O diagnóstico da garota aconteceu na Escola Estadual Dr. Luiz Pinto de Almeida, na cidade de Santa Rita do Sapucaí. O local recebe o Projeto Saúde a cada dois anos desde o ano 2000.
"O primeiro que fizemos foi um sucesso tão grande que colocamos o projeto no nosso programa escolar. Os pais já sabem que vai acontecer e cobram de nós. Quase 100% dos alunos vêm para as consultas", disse à BBC Brasil a diretora da escola, Rosemary Mendes.

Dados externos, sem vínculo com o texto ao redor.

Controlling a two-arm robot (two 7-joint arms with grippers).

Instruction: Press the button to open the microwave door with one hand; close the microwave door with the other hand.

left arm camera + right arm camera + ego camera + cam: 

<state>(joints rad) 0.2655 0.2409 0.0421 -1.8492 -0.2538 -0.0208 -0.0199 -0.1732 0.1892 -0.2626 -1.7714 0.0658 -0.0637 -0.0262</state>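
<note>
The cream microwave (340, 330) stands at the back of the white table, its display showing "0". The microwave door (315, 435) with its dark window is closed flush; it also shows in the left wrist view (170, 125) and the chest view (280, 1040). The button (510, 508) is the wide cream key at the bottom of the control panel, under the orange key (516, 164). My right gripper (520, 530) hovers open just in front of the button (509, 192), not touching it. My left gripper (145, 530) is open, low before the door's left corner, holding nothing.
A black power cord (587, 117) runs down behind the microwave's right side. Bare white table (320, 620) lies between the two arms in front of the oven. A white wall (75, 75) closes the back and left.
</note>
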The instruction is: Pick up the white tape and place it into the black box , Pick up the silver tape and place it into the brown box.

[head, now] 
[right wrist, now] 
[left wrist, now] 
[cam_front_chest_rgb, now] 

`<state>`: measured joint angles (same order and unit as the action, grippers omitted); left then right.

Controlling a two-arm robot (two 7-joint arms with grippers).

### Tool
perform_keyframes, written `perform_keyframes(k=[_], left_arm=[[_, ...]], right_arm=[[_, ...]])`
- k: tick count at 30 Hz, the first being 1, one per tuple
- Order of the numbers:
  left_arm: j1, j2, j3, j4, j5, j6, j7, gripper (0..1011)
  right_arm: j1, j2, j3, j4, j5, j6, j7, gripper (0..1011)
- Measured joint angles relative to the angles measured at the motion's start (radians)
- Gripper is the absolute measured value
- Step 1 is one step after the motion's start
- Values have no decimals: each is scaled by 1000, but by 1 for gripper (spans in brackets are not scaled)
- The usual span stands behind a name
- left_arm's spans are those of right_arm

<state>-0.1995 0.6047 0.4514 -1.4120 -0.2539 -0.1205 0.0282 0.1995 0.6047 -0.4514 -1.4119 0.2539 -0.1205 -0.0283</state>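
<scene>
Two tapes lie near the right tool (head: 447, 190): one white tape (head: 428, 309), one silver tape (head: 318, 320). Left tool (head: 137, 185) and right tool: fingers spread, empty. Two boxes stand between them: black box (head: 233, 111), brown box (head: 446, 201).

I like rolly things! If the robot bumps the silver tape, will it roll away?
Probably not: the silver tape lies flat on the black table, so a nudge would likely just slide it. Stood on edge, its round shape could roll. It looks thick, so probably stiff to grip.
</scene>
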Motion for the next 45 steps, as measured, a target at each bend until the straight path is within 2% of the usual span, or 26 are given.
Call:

Em uma das edições, a equipe chegou a levar microscópios e bioquímicos para a escola. O objetivo era fazer exames de fezes nos alunos, com resultado imediato. Após casos como o da garota diagnosticada com a ajuda do motorista da van, segundo Rosemary, os funcionários passaram a ficar mais atentos a possíveis problemas apresentados pelos alunos.
"Professores e alunos conversam mais sobre problemas de visão de audição, até ginecológicos. Depois damos um toque para os médicos. Os alunos precisam estar bem fisicamente para ter um bom aprendizado", diz.